It's hard to tell whether Miller was a born surrealist or whether she picked up this slightly skewed way of seeing the world from her mentors and the Paris zeitgeist; she was there when surrealism was in full bloom.
Yet the exhibition leaves no doubt that she possessed an acute surrealist eye. It reveals itself throughout her career, in all types of photographs from formal portraits to street scenes and landscapes, even in photographs that she made as a correspondent for British Vogue in World War II.
Miller's eye wasn't afraid to shock; a photograph of two surgically severed breasts - the aftermath of a mastectomy - and another of a dead German SS guard floating in a canal testify to that.
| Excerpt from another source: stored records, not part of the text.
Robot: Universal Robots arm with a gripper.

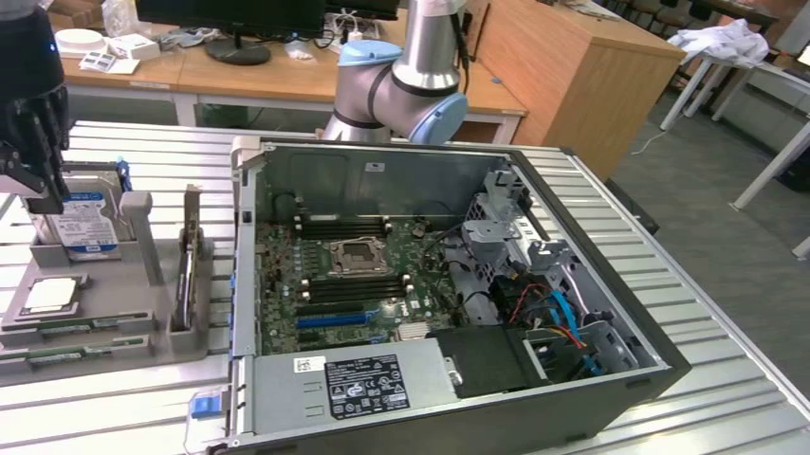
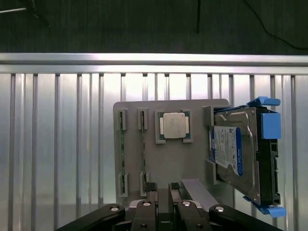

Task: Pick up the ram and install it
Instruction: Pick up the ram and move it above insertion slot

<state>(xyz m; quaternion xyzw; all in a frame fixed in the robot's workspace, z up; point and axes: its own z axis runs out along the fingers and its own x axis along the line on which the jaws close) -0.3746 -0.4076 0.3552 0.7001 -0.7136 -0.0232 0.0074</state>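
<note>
Slatted metal table point(image 1: 139, 142); arm point(image 1: 398, 85) above grey tray point(image 2: 192, 159), gripper point(image 2: 161, 188) spread wide, empty. Wrist view: ram point(image 2: 143, 151) in tray; exterior: computer case point(image 1: 355, 171).

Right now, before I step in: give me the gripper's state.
Gripper: open, holding nothing, above the grey tray.

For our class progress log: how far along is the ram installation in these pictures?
Done: nothing visible yet. In hand: nothing; the open gripper hovers above the grey tray, where the ram sticks sit on edge in their holders. Left: both the pickup and the seating in the motherboard.
</note>
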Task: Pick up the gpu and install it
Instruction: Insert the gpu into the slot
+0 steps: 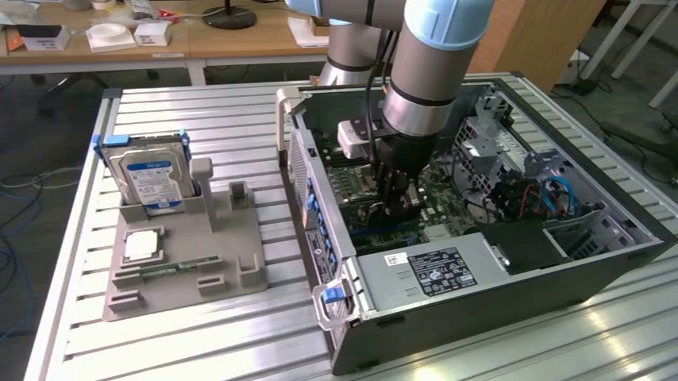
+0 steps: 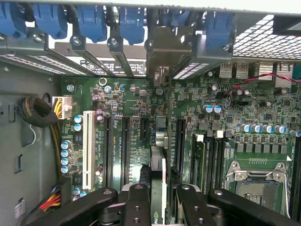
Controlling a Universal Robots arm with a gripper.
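Observation:
The gpu (image 2: 159,141) shows edge-on in the wrist view, a thin dark card standing upright over the green motherboard (image 2: 127,94). Its silvery bracket end (image 2: 162,52) sits against the row of rear slot covers. My gripper (image 2: 160,207) is shut on the card, with one black finger (image 2: 137,205) on each side of it. In the exterior view the gripper (image 1: 398,202) reaches down inside the open computer case (image 1: 477,309), low over the motherboard (image 1: 445,210). There the card is mostly hidden behind the fingers.
A grey fixture (image 1: 180,254) on the exterior view's left holds a boxy hard drive (image 1: 154,178), a square processor chip (image 1: 143,244) and a slim green memory stick (image 1: 175,267). Case walls, the power supply (image 1: 450,270), blue slot clips (image 2: 131,21) and cables (image 2: 40,113) crowd the gripper.

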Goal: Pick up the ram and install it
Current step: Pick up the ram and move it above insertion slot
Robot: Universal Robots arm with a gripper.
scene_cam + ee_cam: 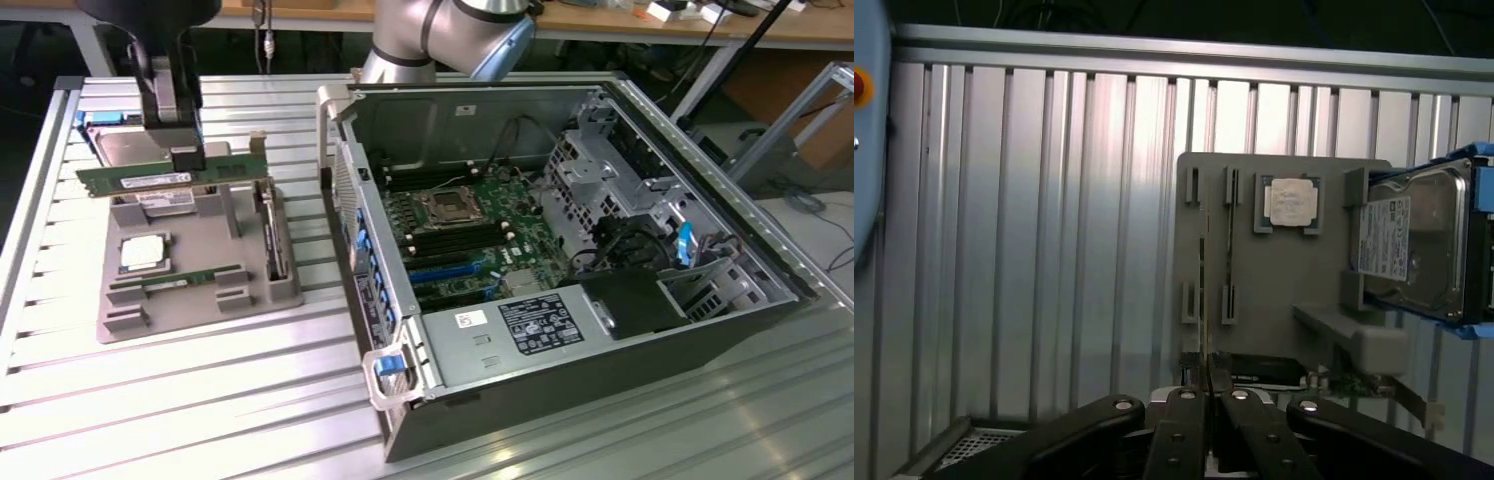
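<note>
Ram [167, 176] sits in the upper left of the exterior frame, long edge level, hanging just above the grey holder tray [200, 305] and not touching it. Jaws are nearly closed and pinch the ram across its two flat faces near mid-length, so green board sticks out both sides of the grip. Looks light, thin and stiff. It is likely fragile, since the chips and the contact edge shouldn't be squeezed or scraped and bending would be bad. Smooth board faces could slip in a pinch, so a centred hold like this one should keep it from tipping. Best hold, as I judge it, is on the bare board along the top edge, leaving the lower contact edge free. Behind the ram a silver hard drive [123, 146] rests at the tray's far end. Lower on the tray are a square processor chip [144, 252] and a second green stick [180, 280] lying in its slot. Tray stands on the slatted metal surface [160, 410]. Right of it, filling the middle and right of the frame, is the open computer case [747, 335] with its motherboard [467, 245] exposed, well apart from the ram.
</note>
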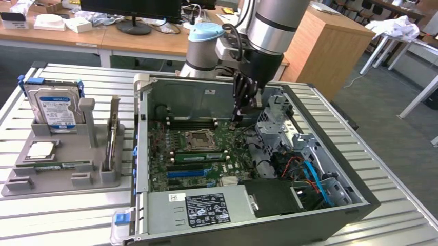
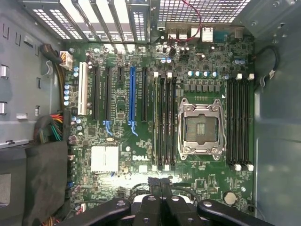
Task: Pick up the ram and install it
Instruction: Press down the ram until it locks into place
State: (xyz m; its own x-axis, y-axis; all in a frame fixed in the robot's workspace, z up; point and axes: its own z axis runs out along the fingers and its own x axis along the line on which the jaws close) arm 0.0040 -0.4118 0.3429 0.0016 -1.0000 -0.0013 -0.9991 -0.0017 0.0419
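Inside an open computer case [image 1: 198, 95], the end effector [image 1: 237, 116] hangs fully closed, holding nothing visible, above the motherboard [image 1: 163, 149] — the ram [image 1: 200, 156] stands slotted.

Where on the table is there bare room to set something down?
Bare table slats lie on the camera side of the grey holder and beside the computer case on the exterior view's right. Inside the case it is crowded: cables, drive cage, gripper.
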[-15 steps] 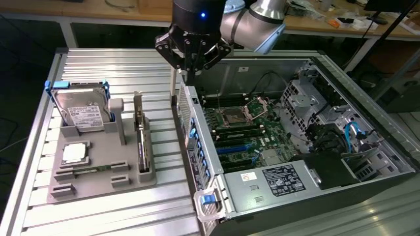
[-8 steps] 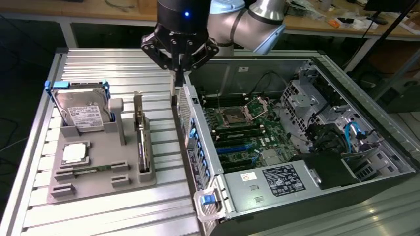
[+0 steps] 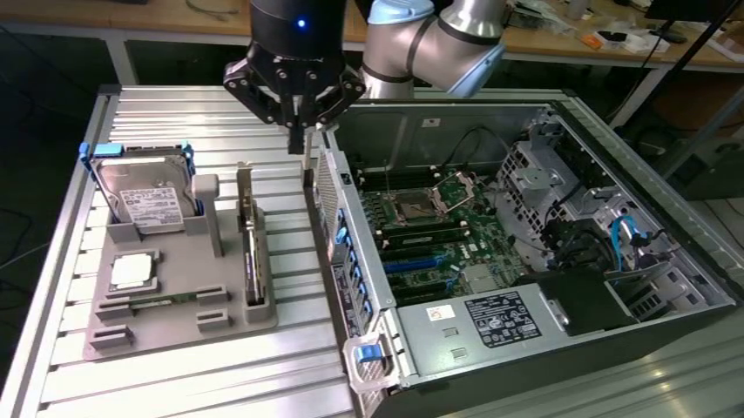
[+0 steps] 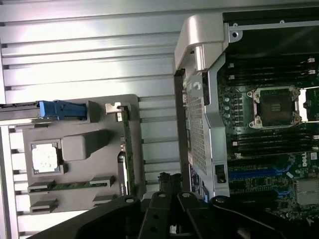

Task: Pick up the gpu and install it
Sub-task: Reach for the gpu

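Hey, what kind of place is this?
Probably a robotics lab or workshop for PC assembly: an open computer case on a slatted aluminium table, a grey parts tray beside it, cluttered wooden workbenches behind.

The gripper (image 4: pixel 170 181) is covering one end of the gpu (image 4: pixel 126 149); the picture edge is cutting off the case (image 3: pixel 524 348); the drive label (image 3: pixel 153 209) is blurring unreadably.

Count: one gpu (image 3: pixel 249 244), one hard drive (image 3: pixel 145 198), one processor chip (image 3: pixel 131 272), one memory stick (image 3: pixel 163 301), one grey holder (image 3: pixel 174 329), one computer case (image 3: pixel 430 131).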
Her capacity to startle is perhaps her most distinctive quality; see, for example, the small, enigmatic picture of a hand with spread fingers juxtaposed against an inflated condom. While she made a number of memorable images, and while she was an accomplished professional, not a talented dilettante, she could not in good conscience be characterized as an innovator. I don't recall seeing one photograph in the show that could be hers and no one else's.
As noted, work from the Paris years can remind one of Atget and Man Ray. Her portrait style, which developed in New York during the 1930s, isn't as distinctive as that of near-contemporary Nickolas Muray (whose portraits of Frida Kahlo, in color and black-and-white, are being exhibited at the Delaware Art Museum through March 30).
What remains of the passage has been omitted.